Захария поднимается вверх, он парит надо мной, он принял форму того человечка, что привел мою вещь сюда, он в белой рубашке, на груди галстук, брюки со стрелками, но почему-то он босой, интересничает, наверное. Я поднимаюсь к нему.
Лодки плывут к берегу, пассажиров выгоняют на белый песочный пляж, потом вереницей ведут вглубь острова под пальмы, там есть большой эллинг — это для самолета, и ангар из гофрированной жести — это для пассажиров. Дверь ангара открыта настежь, люди с автоматами загоняют пассажиров внутрь. Это не интересно. Я уже собирался вернуться к самолету, но тут девушка, она шла в самом конце колонны этих несчастных, я узнал ее — одна из стюардесс — бросилась бежать в сторону. Она бежала очень быстро, хотя была босой. Один из охранников рванул с плеча автомат, он хотел застрелить девчонку, но она скрылась между стволами деревьев, пропала из виду. Тогда он, крикнув что-то остальным, бросился за ней.

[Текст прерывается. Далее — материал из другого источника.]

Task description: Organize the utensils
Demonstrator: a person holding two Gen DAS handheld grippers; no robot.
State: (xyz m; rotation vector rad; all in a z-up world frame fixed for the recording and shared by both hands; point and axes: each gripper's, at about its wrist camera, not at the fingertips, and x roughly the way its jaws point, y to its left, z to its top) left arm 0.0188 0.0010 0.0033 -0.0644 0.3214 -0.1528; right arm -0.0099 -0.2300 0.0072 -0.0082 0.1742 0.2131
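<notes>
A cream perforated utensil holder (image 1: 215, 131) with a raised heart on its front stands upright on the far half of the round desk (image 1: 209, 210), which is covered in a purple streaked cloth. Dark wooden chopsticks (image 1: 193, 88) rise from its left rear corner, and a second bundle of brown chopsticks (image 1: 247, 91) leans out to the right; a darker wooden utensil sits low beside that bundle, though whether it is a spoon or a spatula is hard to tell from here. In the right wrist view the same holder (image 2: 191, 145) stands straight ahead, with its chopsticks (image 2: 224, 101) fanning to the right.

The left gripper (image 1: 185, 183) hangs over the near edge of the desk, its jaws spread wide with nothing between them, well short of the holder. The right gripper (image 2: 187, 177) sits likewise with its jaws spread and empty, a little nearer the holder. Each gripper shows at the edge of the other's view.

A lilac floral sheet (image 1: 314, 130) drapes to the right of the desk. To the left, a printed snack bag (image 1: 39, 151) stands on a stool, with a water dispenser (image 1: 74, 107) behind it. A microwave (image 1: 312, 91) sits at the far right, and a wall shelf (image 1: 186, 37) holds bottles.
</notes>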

— Ух-ху! — завопил Захария, — начинается потеха! Я возьму ее, она моя! А ты останови этого!
Захария умчался вслед за беглянкой. Что значит «останови»? Я никогда не имел дела с людьми. Я полетел за тем типом с автоматом. Он еле двигался, спотыкаясь на песочных кочках, отставал. Девушка теперь не неслась, как раньше, не разбирая дороги, ведомая только страхом за собственную жизнь. Теперь она бежала целенаправленно, вдоль взлетной полосы. Дальше, примерно в километре был лагерь этих с оружием, сколоченные из досок хижины, кухня, склад провианта и склад горючего. Сейчас в лагере не было никого. Девушка этого не знала, она не знала, куда бежит. Ее вел Захария.

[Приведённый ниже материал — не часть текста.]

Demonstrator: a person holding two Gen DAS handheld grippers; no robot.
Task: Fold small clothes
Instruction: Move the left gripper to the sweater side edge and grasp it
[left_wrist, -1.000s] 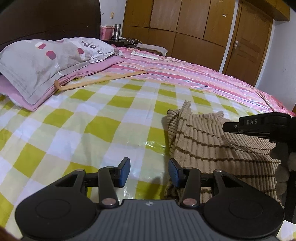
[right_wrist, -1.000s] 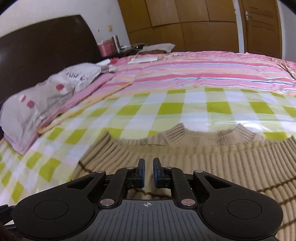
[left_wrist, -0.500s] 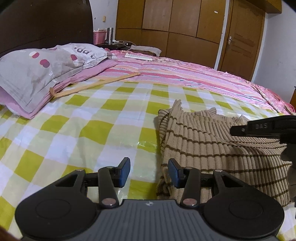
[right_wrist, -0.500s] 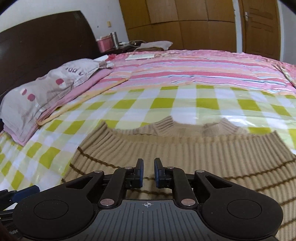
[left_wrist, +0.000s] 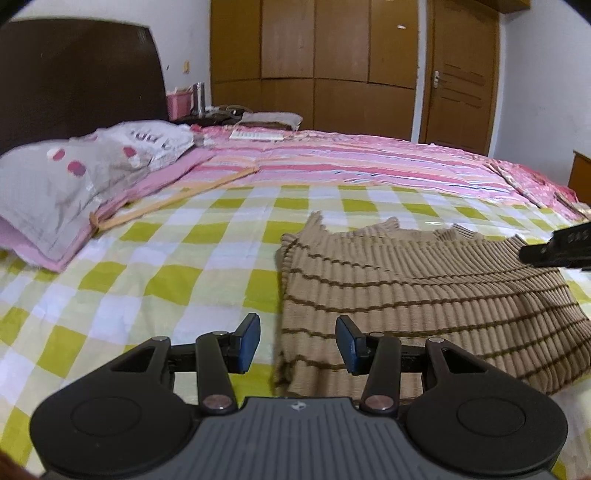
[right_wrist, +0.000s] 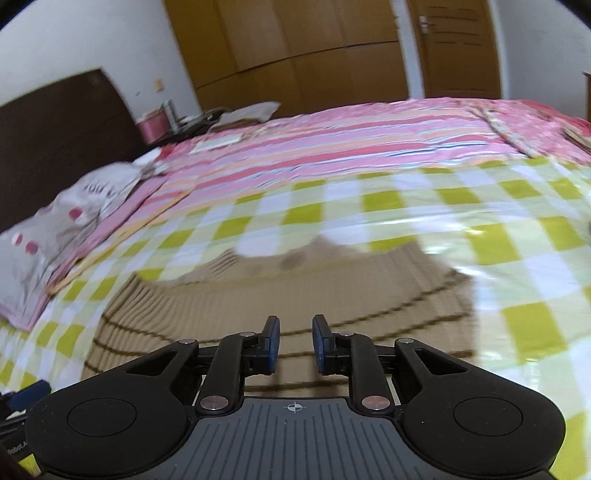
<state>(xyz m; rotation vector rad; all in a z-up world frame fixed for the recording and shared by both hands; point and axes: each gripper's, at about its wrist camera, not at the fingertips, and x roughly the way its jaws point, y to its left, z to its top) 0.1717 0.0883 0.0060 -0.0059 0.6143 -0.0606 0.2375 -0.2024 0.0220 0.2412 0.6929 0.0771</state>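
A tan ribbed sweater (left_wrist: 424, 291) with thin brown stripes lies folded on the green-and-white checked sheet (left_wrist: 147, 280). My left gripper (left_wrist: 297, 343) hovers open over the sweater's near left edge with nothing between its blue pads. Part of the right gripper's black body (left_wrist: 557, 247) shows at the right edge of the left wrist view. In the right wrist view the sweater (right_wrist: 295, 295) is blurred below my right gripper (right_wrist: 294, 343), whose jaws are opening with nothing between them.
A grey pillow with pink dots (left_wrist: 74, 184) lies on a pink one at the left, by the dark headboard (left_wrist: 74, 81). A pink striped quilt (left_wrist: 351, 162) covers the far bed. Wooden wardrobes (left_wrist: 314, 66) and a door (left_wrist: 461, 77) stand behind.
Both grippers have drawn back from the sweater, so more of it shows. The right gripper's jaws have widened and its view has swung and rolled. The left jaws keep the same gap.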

Охранник уже хотел повернуть назад к своим; не догнал, ну и черт с ней, с этой дурой, куда она с острова денется, не сегодня, завтра объявится. Но тут он увидел мальчика. Мальчик играл на морчанге. Такой маленький музыкальный инструмент, крохотная металлическая загогулина, ее нужно прижать к зубам — на нем играли все народы на заре своей юности: комус, варган, морчанг. Мальчик лет тринадцати сидел на поваленном стволе, на нем были только белые штаны, торс голый, под левой ключицей маленький круглый шрам, длинные черные волосы падали на лицо. Именно таким был Иша, брат человека с автоматом, когда тот видел его последний раз восемь лет назад в своей родной деревне Чем-Чем далеко, очень далеко от забытого богом и незнаемого людьми острова. Мальчик пропал в джунглях. Считалось, что его съел тигр. Все это я взял из памяти бандита. Я впервые увидел человеческую память изнутри, меня поразило как мало люди знают, и с каким трудом получают эти знания. Они умеют узнавать новое только друг от друга, только рассказывая друг другу истории. Но как много лишнего, ненужного и ложного хранят они в своих воспоминаниях. Их память похожа на спутанный клубок разноцветных оборванных ниток.
— Иша?! — человек с автоматом остановился перед мальчиком.
Мальчик продолжал наигрывать бесконечную заунывную мелодию на одной ноте.
— Иша, это я, Сумати, твой брат.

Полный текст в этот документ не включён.